Retype the data exactly. Spelling and punctuation stay as they are.
BEGIN Information provided
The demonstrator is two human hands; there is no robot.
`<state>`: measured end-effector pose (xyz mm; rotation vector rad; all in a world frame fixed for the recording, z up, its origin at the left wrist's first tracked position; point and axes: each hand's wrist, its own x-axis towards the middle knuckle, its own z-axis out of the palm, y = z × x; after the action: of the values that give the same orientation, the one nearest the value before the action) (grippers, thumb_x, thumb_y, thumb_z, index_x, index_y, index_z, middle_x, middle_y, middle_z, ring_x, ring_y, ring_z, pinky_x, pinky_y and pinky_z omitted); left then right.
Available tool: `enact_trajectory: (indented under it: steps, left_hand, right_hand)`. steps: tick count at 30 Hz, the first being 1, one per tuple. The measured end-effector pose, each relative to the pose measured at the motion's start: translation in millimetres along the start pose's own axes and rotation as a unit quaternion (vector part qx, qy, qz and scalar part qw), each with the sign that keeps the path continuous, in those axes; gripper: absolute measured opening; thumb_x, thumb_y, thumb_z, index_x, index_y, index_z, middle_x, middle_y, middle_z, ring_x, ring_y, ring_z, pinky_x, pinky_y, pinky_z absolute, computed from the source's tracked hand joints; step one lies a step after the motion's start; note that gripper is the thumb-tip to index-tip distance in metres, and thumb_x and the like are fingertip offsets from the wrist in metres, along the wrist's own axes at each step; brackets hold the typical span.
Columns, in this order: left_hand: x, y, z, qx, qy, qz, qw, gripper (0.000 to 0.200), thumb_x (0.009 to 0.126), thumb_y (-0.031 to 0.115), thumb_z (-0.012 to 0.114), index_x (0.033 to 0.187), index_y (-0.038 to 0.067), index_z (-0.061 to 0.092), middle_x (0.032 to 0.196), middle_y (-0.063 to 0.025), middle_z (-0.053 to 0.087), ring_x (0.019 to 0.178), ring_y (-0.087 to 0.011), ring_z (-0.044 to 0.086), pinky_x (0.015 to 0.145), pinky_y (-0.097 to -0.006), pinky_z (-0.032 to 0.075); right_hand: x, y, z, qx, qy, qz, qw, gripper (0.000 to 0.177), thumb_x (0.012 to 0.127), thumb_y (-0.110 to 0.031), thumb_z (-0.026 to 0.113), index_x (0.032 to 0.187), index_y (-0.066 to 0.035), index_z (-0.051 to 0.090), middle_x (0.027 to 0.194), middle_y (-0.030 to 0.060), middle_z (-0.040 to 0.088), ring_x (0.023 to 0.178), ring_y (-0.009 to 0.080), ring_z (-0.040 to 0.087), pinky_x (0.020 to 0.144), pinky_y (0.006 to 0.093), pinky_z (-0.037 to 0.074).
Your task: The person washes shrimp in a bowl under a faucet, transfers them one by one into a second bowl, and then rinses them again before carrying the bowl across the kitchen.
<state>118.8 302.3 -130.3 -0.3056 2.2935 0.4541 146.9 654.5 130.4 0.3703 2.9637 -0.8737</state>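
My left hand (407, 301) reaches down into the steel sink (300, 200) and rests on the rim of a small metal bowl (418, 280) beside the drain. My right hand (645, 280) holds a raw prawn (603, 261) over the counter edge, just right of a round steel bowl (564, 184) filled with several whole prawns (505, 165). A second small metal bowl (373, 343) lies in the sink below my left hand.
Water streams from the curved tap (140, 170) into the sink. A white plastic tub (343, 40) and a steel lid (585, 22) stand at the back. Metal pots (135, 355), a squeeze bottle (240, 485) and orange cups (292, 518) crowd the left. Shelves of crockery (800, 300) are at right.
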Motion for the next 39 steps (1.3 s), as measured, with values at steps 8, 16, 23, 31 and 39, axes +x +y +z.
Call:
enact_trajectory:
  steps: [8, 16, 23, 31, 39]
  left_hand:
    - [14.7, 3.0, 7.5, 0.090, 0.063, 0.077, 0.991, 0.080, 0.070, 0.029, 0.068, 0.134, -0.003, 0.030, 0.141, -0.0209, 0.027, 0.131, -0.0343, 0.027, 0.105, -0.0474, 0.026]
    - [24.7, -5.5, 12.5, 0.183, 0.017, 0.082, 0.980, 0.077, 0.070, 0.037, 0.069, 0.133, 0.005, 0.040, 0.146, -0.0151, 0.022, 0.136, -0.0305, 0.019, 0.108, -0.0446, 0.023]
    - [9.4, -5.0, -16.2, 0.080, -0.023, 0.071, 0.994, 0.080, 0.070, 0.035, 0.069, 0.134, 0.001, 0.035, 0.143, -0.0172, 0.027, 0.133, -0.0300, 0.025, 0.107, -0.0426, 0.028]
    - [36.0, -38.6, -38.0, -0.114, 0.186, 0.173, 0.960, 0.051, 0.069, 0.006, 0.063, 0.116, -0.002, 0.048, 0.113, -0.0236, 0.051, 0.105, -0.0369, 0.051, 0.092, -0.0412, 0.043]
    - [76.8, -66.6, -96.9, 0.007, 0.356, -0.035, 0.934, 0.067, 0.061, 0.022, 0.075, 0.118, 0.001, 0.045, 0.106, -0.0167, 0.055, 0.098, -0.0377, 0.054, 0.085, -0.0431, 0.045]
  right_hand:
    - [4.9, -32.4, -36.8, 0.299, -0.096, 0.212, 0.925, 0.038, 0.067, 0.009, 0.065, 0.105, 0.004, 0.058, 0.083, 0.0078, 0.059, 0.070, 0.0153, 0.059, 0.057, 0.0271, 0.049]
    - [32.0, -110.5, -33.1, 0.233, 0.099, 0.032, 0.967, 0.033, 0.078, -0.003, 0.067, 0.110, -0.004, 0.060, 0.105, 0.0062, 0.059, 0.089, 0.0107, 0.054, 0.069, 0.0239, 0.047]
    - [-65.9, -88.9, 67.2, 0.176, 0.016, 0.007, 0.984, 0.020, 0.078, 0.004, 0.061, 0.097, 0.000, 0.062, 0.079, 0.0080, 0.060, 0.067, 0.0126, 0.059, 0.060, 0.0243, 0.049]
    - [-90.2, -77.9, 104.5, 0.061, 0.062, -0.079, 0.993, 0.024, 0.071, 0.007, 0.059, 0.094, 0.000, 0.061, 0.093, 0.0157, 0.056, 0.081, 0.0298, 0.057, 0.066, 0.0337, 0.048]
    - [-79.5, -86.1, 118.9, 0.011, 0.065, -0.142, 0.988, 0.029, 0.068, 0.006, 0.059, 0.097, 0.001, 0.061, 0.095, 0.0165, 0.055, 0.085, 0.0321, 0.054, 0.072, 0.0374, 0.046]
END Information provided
Output of the exercise:
The demonstrator is two human hands; there is no robot.
`<state>`: measured end-effector pose (xyz mm; rotation vector rad; all in a world frame fixed for the recording, z up, its origin at the left wrist's first tracked position; point and axes: each hand's wrist, its own x-axis towards the middle knuckle, its own z-axis out of the palm, y = z × x; after the action: of the values that give the same orientation, the one nearest the value before the action) (grippers, thumb_x, thumb_y, thumb_z, index_x, index_y, index_z, middle_x, middle_y, middle_z, ring_x, ring_y, ring_z, pinky_x, pinky_y and pinky_z omitted); left then right.
Available tool: `enact_trajectory: (indented under it: steps, left_hand, right_hand)`. steps: tick count at 30 Hz, the first being 1, one per tuple. The measured end-effector pose, each relative to the pose measured at the motion's start: translation in millimetres along the start pose's own axes and rotation as a unit quaternion (vector part qx, qy, qz and scalar part qw), each with the sign that keeps the path continuous, in those axes; gripper: absolute measured opening; thumb_x, thumb_y, thumb_z, index_x, index_y, index_z, middle_x, middle_y, middle_z, ring_x, ring_y, ring_z, pinky_x, pinky_y, pinky_z absolute, computed from the source's tracked hand joints; step one lies a step after the motion's start; note that gripper is the thumb-tip to index-tip distance in metres, and thumb_x and the like are fingertip offsets from the wrist in metres, along the wrist's own axes at each step; brackets hold the typical span.
Columns, in this order: left_hand: x, y, z, qx, qy, qz, qw, gripper (0.000 to 0.200), thumb_x (0.009 to 0.126), thumb_y (-0.031 to 0.115), thumb_z (-0.012 to 0.114), index_x (0.033 to 0.187), index_y (-0.038 to 0.067), index_z (-0.061 to 0.092), middle_x (0.032 to 0.196), middle_y (-0.063 to 0.025), middle_z (-0.053 to 0.087), ring_x (0.019 to 0.178), ring_y (-0.087 to 0.011), ring_z (-0.044 to 0.086), pinky_x (0.015 to 0.145), pinky_y (-0.097 to -0.006), pinky_z (-0.032 to 0.075); right_hand: x, y, z, qx, qy, qz, qw, gripper (0.000 to 0.177), thumb_x (0.012 to 0.127), thumb_y (-0.110 to 0.031), thumb_z (-0.026 to 0.113), index_x (0.032 to 0.187), index_y (-0.066 to 0.035), index_z (-0.051 to 0.090), middle_x (0.027 to 0.194), middle_y (-0.030 to 0.060), middle_z (-0.040 to 0.088), ring_x (0.023 to 0.178), ring_y (-0.009 to 0.080), ring_z (-0.040 to 0.087), pinky_x (0.020 to 0.144), pinky_y (0.006 to 0.093), pinky_z (-0.037 to 0.074).
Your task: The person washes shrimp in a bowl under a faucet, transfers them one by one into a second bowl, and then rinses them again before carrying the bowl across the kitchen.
<state>118.8 302.3 -130.3 -0.3056 2.2935 0.4541 146.9 654.5 130.4 0.3703 2.9637 -0.8737</state>
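My left hand (407, 301) reaches down into the steel sink (300, 200) and rests on the rim of a small metal bowl (418, 280) beside the drain. My right hand (645, 280) holds a raw prawn (603, 261) over the counter edge, just right of a round steel bowl (564, 184) filled with several whole prawns (505, 165). A second small metal bowl (373, 343) lies in the sink below my left hand.
Water streams from the curved tap (140, 170) into the sink. A white plastic tub (343, 40) and a steel lid (585, 22) stand at the back. Metal pots (135, 355), a squeeze bottle (240, 485) and orange cups (292, 518) crowd the left. Shelves of crockery (800, 300) are at right.
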Motion for the next 39 steps (1.3 s), as measured, with values at steps 8, 16, 23, 31 and 39, axes +x +y +z.
Call:
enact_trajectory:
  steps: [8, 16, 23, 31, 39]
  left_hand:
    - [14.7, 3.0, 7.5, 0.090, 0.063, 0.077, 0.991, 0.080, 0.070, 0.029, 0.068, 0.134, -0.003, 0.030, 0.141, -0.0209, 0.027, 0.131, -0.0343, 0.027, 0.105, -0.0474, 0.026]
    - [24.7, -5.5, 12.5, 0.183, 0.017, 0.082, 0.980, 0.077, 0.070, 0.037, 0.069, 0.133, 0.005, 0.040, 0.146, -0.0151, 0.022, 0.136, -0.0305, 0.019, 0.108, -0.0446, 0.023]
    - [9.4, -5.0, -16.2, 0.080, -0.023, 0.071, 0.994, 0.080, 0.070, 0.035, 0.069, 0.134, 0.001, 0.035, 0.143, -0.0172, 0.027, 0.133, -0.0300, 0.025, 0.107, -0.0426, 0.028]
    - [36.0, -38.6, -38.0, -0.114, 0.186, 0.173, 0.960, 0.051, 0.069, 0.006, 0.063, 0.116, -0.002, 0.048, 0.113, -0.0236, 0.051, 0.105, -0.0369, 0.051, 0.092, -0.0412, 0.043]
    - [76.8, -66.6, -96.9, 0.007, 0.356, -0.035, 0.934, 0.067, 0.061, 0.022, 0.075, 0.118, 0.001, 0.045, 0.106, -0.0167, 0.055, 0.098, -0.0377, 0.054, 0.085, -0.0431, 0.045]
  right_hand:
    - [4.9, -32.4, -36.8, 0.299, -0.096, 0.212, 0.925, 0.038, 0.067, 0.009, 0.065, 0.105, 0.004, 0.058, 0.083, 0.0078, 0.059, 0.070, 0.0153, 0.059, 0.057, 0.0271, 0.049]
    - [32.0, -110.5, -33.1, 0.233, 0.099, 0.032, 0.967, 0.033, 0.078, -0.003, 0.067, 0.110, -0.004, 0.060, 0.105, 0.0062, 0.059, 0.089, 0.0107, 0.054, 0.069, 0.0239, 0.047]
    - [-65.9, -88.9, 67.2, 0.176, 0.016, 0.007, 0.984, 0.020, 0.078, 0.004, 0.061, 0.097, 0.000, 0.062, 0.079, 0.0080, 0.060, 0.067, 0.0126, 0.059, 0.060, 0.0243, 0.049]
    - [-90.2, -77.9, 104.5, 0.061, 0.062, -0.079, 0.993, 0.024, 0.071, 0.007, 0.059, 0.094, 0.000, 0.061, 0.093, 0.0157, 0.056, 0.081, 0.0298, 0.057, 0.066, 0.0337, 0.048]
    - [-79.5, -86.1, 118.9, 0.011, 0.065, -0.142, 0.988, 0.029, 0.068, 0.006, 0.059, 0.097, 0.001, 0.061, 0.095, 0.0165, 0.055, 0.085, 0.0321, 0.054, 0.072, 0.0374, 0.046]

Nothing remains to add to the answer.